# EXERCISE BRIEF
Please set out each line below exactly as it stands, without the images.
↓↓↓
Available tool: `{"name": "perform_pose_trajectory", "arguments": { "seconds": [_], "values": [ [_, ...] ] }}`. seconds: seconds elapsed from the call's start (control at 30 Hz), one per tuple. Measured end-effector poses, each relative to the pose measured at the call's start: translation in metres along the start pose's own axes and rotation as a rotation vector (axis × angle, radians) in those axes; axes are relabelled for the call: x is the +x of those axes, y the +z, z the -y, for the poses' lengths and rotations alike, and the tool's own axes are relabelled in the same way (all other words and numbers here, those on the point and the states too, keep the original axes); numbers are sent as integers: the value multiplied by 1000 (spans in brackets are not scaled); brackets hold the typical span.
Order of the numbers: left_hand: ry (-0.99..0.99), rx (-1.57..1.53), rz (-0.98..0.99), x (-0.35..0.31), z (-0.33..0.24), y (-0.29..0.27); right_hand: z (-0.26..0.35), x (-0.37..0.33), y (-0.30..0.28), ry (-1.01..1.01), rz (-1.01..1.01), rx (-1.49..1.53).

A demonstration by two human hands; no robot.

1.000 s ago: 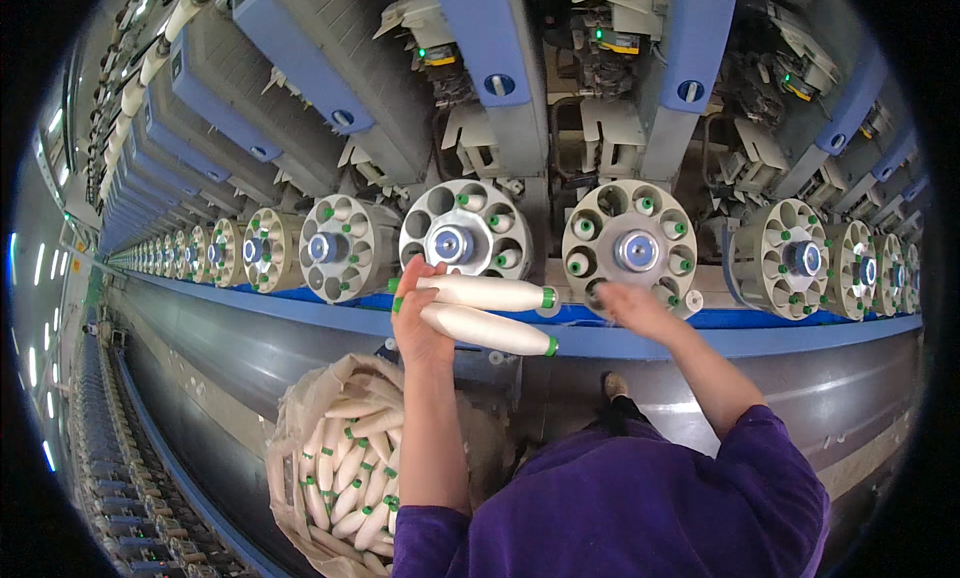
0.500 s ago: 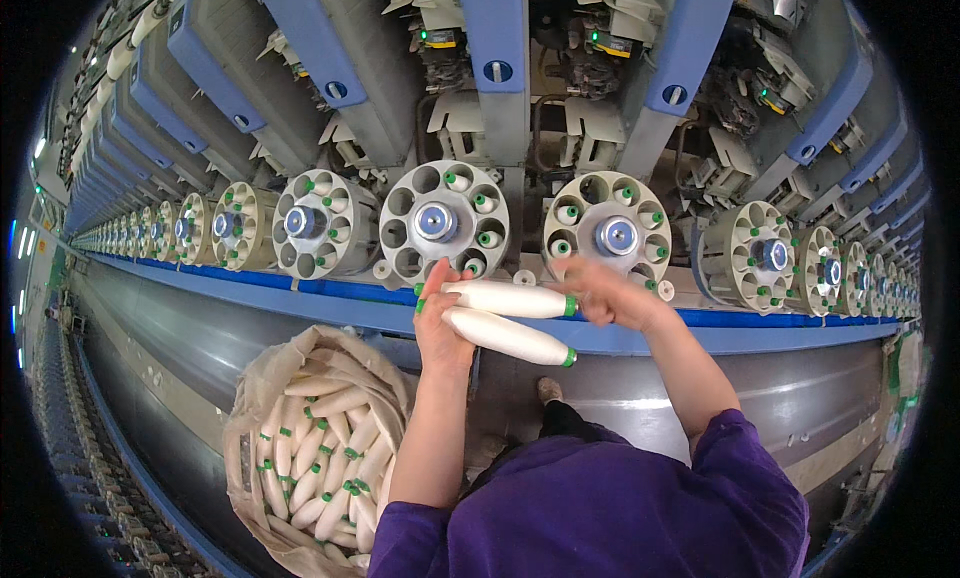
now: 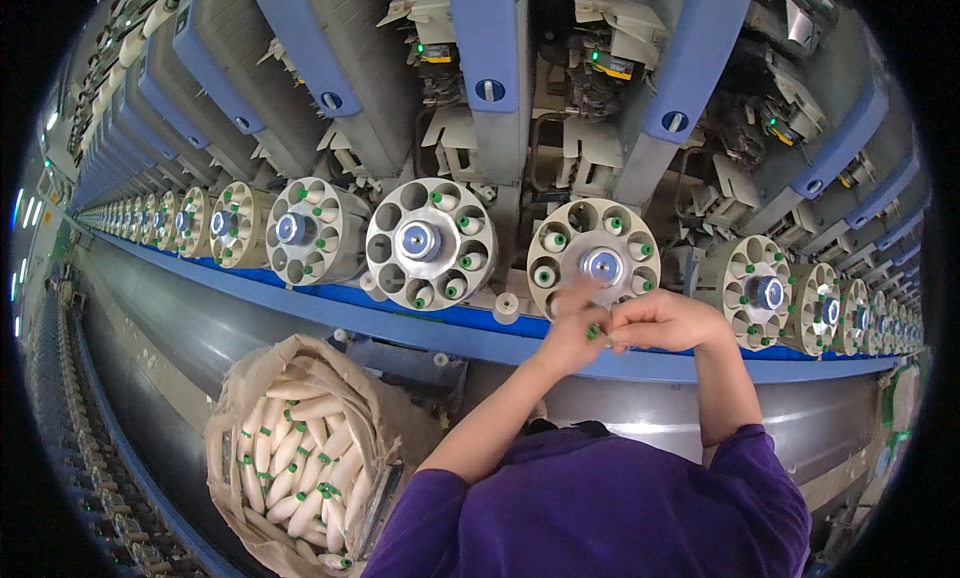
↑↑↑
# ANSWER BOX
Available tool: `{"name": "perform_pose_trajectory", "arguments": { "seconds": [_], "values": [ [_, ...] ] }}`. seconds: seconds elapsed from the call's start (control at 30 Hz), one per tuple. Measured end-effector poses, each relative to the pose measured at the call's start: translation in metres along the start pose's own axes and rotation as a rotation vector (axis × angle, radians) in those axes; axes are relabelled for the call: x is the +x of those axes, y the +z, z the -y, for the poses' lengths and rotations alike, and the tool's own axes are relabelled in the same way (all other words and numbers here, those on the point and the states too, keep the original axes); numbers are sent as integers: the value multiplied by 1000 (spans in brackets are not scaled); brackets hold the typical span.
Order of the numbers: left_hand: ry (-0.99..0.99), rx (-1.57..1.53), rz (-0.98..0.99), x (-0.35..0.31), z (-0.33..0.24), y (-0.29..0.27); right_hand: z (-0.26..0.35), x (-0.37..0.33), y (-0.30..0.28), ry (-1.01..1.01), rz (-1.01..1.01), rx (-1.49..1.53).

A demonstration by two human hands; no robot.

1.000 s ago: 
0.500 s ago: 
now: 

The exercise requires no further output.